- [What is required]: Your task is to copy every line of this material exactly.

- [Given material]:

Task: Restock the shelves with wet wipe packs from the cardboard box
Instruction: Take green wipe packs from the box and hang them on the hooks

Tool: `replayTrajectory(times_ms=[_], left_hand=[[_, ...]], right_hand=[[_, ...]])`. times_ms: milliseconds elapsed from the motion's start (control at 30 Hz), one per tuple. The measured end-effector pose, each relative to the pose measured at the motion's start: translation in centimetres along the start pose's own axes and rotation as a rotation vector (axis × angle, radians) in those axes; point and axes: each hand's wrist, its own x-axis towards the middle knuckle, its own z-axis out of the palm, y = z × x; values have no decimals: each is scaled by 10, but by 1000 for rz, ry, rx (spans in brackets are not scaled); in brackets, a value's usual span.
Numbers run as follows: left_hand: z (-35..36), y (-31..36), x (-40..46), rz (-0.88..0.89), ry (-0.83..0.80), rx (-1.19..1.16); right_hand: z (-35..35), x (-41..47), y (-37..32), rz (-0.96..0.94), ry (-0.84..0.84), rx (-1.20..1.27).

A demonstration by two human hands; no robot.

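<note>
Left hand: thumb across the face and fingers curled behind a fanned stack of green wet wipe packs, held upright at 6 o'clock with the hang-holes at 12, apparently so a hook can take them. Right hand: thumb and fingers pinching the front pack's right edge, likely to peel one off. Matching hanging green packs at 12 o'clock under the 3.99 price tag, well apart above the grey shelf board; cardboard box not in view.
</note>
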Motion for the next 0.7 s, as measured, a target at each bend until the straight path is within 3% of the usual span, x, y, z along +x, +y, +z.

- [Answer]:
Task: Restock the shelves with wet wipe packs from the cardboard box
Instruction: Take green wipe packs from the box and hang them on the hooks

Tool: `replayTrajectory(times_ms=[_], left_hand=[[_, ...]], right_hand=[[_, ...]])`. times_ms: milliseconds elapsed from the motion's start (control at 30 Hz), one per tuple. The measured end-effector pose, each relative to the pose measured at the motion's start: translation in centimetres along the start pose's own axes and rotation as a rotation vector (axis × angle, radians) in those axes; point and axes: each hand's wrist, its own x-axis towards the middle knuckle, its own z-axis out of the palm, y = z × x; values have no decimals: each is scaled by 10, but by 1000 for rz, ry, rx (spans in brackets are not scaled); in brackets, a value's usual span.
Numbers run as follows: left_hand: z (-35..36), y (-31..36), x (-40..46), rz (-0.88..0.89), ry (-0.83..0.80), rx (-1.19..1.16); right_hand: z (-35..35), x (-41..47), y (-37..32), rz (-0.96..0.94), ry (-0.84..0.84), rx (-1.20..1.27).

A demonstration by two human hands; no robot.

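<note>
Left hand: thumb across the face and fingers curled behind a fanned stack of green wet wipe packs, held upright at 6 o'clock with the hang-holes at 12, apparently so a hook can take them. Right hand: thumb and fingers pinching the front pack's right edge, likely to peel one off. Matching hanging green packs at 12 o'clock under the 3.99 price tag, well apart above the grey shelf board; cardboard box not in view.
</note>
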Motion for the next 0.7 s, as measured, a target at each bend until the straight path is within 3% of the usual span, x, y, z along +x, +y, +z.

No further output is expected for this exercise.